### Brief:
Take the material below from its first line through the line containing "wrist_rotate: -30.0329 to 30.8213" and, please, write those lines again exactly.

### The data:
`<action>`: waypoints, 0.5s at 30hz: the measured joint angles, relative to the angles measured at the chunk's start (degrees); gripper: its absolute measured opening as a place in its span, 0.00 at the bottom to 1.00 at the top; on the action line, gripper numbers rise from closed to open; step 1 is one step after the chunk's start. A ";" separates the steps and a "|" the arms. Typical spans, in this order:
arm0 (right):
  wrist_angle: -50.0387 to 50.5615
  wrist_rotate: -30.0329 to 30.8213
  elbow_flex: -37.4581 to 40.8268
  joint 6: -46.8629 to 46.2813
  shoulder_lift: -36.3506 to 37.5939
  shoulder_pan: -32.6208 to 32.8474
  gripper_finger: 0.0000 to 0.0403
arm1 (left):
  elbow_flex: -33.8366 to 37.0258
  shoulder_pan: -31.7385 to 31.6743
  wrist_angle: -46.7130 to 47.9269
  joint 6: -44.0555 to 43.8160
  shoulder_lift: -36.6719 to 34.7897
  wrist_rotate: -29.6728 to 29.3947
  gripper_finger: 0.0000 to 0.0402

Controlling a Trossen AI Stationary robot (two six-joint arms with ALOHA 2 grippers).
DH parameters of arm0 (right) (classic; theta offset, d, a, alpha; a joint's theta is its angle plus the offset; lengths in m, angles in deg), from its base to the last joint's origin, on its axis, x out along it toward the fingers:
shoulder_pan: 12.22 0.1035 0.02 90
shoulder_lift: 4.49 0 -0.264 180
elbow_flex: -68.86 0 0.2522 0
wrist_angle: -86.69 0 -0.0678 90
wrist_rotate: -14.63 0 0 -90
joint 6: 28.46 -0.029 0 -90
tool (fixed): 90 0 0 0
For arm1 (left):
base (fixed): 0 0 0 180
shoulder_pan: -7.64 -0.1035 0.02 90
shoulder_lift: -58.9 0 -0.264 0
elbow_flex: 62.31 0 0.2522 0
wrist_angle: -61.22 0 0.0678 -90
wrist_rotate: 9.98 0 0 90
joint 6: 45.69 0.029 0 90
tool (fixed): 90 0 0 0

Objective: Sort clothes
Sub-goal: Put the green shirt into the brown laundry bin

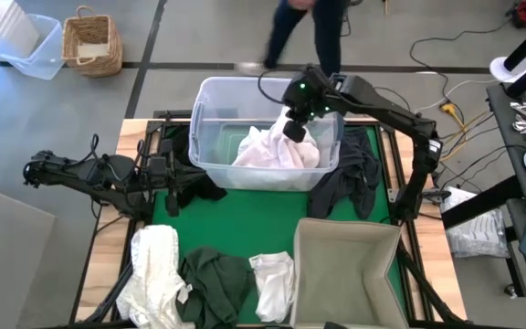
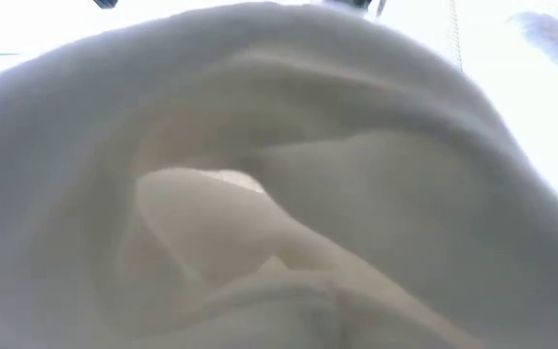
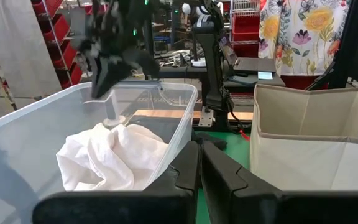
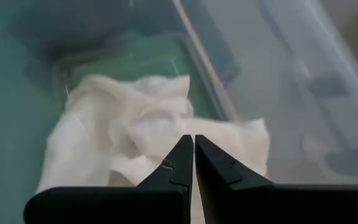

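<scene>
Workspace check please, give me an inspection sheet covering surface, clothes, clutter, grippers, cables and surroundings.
Surface: green mat on a wooden table.
Job's things: white garment inside the clear tub; cream garment, dark green garment and small white garment along the near edge; charcoal garment beside the tub; black garment at the tub's left corner.
Clutter: beige fabric box, nothing seen inside.
Grippers: right gripper shut, empty, above the white garment in the tub; left gripper shut, empty, beside the tub.
Cables: yellow-plug cable on the floor.
Surroundings: wicker basket, a person's legs. Low view blocked by pale fabric.
</scene>
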 joint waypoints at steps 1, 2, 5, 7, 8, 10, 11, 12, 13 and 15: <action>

### Problem solution:
`<action>`: waypoints, 0.5s at 30hz: the measured joint angles, relative to the angles measured at the chunk's start (degrees); gripper: its absolute measured opening as a place in its span, 0.00 at the bottom to 1.00 at the top; on the action line, gripper numbers rise from closed to open; step 1 is one step after the chunk's start. A ";" separates the steps and a "|" the arms. Typical spans, in this order:
arm0 (right):
  wrist_angle: -50.0387 to 50.5615
  wrist_rotate: -30.0329 to 30.8213

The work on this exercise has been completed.